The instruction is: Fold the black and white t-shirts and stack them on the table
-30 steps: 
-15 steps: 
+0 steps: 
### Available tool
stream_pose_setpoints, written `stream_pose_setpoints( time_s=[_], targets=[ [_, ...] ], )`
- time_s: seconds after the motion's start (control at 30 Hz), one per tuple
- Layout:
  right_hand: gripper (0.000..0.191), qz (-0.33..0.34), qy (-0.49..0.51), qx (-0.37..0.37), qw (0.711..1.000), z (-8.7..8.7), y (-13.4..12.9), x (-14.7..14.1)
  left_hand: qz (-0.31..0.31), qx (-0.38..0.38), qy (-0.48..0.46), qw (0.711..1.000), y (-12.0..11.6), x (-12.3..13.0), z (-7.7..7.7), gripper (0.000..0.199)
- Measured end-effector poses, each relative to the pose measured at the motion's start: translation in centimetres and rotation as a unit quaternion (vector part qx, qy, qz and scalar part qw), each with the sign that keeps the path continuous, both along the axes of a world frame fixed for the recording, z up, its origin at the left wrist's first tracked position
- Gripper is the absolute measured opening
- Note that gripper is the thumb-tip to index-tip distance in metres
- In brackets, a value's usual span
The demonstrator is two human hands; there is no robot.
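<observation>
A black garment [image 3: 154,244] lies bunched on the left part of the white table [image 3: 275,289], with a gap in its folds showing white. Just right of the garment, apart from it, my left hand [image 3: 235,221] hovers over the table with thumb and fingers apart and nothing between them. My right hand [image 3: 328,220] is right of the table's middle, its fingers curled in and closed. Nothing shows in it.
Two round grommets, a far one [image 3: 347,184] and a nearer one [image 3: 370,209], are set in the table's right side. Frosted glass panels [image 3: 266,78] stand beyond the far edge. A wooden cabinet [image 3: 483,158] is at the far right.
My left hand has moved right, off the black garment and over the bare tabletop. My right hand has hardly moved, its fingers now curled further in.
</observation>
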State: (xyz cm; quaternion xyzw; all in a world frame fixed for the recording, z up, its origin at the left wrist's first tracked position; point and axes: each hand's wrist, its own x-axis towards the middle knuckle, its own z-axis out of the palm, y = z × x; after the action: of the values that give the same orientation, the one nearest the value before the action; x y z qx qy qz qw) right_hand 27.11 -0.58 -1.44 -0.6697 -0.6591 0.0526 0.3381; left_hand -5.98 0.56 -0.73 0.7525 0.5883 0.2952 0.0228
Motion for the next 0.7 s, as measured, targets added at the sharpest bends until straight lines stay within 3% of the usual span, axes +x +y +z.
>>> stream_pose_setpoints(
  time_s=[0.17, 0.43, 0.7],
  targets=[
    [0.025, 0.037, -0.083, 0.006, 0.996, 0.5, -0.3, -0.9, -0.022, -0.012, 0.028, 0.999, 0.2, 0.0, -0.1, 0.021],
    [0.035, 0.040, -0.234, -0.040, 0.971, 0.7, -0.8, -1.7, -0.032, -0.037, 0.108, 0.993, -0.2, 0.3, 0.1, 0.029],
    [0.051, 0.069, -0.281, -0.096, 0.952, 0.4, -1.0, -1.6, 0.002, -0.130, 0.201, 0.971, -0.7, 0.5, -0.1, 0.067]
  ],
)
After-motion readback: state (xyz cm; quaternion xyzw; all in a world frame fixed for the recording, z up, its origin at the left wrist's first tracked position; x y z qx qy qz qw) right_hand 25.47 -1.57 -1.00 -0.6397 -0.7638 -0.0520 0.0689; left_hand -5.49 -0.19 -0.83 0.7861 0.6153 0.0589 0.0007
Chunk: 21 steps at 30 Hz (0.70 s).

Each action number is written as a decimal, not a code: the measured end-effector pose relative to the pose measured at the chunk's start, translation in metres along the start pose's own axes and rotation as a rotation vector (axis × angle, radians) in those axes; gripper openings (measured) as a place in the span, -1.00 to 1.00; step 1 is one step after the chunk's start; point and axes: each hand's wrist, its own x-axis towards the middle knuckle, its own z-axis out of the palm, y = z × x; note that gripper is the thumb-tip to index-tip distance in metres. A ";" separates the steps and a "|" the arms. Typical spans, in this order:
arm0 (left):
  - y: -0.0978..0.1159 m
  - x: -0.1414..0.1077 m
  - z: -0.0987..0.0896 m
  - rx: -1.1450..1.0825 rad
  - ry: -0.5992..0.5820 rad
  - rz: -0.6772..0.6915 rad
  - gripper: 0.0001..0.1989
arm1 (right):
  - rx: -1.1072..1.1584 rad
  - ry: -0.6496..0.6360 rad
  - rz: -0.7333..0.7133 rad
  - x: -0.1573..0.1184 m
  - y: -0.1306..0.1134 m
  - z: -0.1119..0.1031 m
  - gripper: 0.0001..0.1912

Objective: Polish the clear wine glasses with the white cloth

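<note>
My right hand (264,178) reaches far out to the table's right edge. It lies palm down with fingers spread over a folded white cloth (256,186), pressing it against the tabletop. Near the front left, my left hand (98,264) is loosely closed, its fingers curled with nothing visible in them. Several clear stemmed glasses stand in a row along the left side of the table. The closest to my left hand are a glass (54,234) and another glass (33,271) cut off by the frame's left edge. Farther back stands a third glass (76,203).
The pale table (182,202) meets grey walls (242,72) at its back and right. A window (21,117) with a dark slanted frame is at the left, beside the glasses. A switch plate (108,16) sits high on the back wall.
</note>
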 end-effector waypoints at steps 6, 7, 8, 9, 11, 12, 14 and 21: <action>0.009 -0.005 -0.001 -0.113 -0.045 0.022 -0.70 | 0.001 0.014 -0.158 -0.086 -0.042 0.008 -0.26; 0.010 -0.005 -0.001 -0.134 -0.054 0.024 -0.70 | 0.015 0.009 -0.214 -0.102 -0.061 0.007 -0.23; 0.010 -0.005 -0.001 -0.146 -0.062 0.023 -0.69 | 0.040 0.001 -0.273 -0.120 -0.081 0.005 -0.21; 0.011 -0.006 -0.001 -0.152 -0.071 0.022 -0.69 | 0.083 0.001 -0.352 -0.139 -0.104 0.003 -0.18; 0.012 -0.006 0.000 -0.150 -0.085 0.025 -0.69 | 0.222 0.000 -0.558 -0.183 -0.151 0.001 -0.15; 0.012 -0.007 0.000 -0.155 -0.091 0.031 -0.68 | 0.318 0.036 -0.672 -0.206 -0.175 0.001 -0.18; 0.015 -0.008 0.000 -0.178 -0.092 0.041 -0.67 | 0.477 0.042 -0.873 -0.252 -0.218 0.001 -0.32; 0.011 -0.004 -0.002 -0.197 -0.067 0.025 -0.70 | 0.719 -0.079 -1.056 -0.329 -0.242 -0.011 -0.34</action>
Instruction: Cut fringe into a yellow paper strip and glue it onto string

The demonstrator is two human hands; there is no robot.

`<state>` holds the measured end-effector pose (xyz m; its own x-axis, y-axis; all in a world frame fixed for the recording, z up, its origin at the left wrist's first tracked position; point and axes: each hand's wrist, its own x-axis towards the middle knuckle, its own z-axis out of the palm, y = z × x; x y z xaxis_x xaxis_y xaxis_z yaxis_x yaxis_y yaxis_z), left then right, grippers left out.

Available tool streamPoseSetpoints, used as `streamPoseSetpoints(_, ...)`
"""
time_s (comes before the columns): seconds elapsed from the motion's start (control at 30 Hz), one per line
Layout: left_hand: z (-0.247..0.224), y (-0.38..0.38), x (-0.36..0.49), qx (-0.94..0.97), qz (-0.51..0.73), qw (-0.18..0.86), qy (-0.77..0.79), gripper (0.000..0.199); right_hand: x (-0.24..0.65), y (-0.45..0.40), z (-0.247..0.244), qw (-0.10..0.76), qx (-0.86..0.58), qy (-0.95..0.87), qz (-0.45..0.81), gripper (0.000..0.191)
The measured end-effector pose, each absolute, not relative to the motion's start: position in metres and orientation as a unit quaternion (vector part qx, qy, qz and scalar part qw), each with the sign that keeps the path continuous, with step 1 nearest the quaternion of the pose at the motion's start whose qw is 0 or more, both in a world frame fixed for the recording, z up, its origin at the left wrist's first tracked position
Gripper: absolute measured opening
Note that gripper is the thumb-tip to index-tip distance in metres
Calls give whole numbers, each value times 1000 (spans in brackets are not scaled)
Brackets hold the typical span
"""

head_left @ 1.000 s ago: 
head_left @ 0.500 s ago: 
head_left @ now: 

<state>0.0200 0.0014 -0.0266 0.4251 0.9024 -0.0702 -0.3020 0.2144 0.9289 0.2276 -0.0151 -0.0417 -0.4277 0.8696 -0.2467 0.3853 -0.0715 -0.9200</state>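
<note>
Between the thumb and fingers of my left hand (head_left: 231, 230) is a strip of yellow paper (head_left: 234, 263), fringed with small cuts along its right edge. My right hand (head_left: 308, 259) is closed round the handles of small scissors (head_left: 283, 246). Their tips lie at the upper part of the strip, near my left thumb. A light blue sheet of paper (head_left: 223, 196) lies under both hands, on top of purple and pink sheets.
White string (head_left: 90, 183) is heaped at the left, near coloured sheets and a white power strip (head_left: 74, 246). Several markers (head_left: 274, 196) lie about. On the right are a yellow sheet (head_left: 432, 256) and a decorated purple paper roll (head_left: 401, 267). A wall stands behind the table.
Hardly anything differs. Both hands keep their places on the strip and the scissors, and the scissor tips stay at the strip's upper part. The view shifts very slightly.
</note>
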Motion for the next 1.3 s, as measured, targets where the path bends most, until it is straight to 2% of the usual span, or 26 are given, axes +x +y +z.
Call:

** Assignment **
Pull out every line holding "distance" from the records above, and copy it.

** Output of the exercise **
- Note that gripper is the thumb-tip to index-tip distance in metres
Each action number is written as a decimal, not a code: the measured end-effector pose relative to the pose measured at the chunk's start, translation in metres along the start pose's own axes and rotation as a rotation vector (axis × angle, radians) in those axes; gripper openings (measured) as a place in the span, -1.00 to 1.00; step 1 is one step after the chunk's start; point and axes: each hand's wrist, its own x-axis towards the middle knuckle, its own z-axis out of the palm, y = z × x; note that gripper is the thumb-tip to index-tip distance in metres. A ";" separates the steps and a "|" the arms. Typical spans, in this order:
Note that gripper is the thumb-tip to index-tip distance in metres

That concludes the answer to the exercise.